## REQUIRED ACTION:
Pictures in the records below must be left out. Return exactly the lines from the line with "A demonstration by" to the line with "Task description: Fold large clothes", both included.

## INFORMATION PROVIDED:

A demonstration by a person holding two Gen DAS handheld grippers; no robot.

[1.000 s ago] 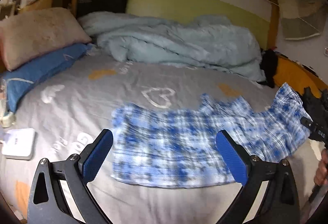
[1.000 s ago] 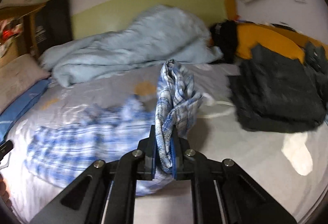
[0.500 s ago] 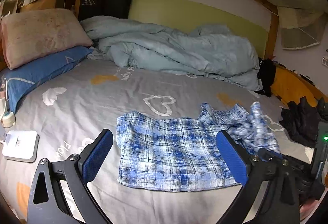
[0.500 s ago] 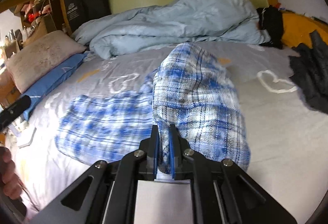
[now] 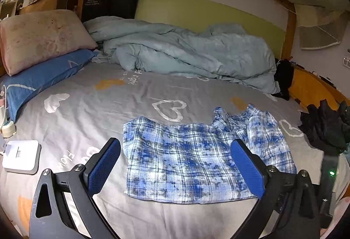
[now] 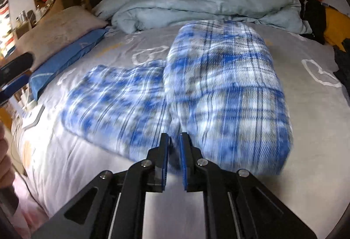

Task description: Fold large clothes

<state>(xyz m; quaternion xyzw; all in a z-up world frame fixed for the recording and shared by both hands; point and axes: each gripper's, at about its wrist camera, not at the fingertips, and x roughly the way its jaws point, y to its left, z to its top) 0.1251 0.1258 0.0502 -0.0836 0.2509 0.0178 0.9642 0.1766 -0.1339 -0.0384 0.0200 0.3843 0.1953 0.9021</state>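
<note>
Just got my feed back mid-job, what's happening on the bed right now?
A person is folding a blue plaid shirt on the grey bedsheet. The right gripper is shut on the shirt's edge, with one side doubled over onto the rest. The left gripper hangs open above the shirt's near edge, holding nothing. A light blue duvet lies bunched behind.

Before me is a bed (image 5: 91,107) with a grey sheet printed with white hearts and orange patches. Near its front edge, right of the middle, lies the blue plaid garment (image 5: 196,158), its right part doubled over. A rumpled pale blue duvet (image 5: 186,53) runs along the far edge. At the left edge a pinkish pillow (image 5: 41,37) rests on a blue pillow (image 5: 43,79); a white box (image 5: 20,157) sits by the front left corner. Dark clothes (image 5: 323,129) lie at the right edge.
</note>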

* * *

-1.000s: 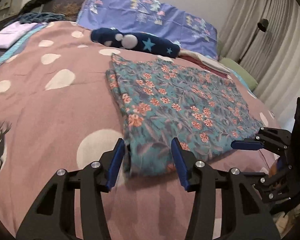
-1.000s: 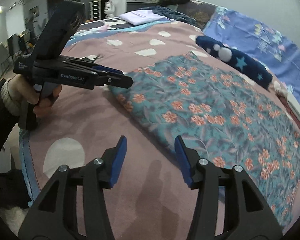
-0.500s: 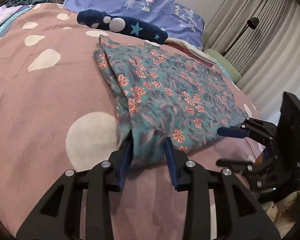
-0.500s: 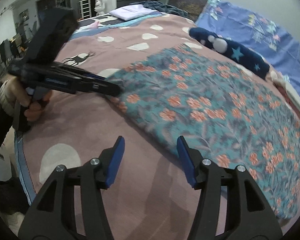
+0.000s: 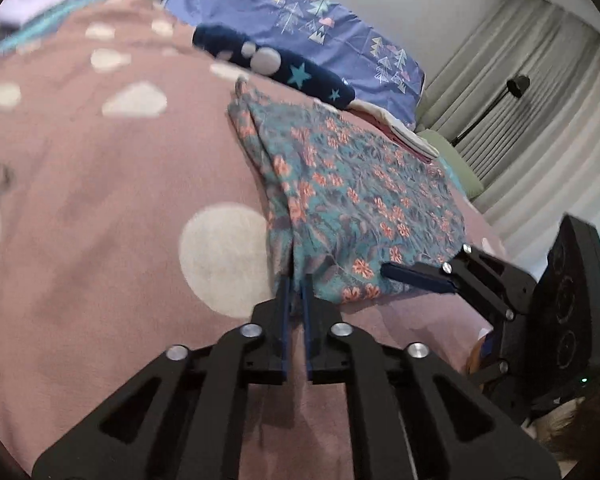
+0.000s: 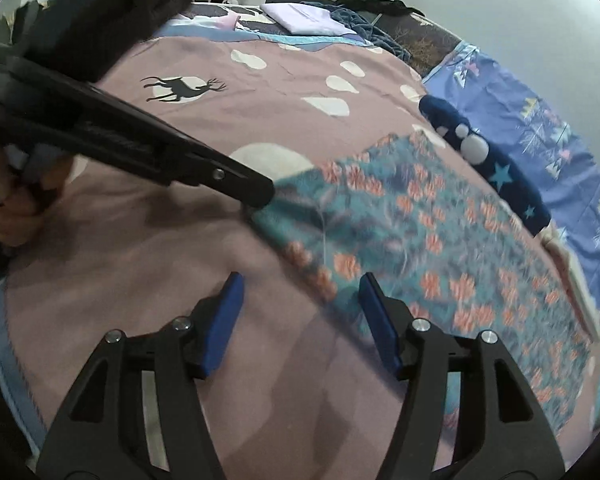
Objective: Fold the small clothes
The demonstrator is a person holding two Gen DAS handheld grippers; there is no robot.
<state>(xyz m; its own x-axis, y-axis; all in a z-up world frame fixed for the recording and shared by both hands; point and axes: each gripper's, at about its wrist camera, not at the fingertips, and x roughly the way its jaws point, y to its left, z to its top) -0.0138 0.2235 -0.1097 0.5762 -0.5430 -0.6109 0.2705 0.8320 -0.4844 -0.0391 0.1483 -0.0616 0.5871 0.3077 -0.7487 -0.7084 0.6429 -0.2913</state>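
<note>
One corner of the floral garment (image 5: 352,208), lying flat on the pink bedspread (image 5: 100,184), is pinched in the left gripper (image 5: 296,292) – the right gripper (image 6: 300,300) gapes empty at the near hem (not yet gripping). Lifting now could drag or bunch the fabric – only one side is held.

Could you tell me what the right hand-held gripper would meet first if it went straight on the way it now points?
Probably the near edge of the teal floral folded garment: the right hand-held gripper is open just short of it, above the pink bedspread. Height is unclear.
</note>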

## RESULT OF THIS EXERCISE:
A demonstration by a person holding two Gen DAS handheld grippers; no robot.

[1.000 s ago] 
[1.000 s ago] 
[0.500 s ago] 
[0.500 s ago] 
[now] 
[now] 

Task description: Fold large clothes

The answer has been given, and the exercise is done.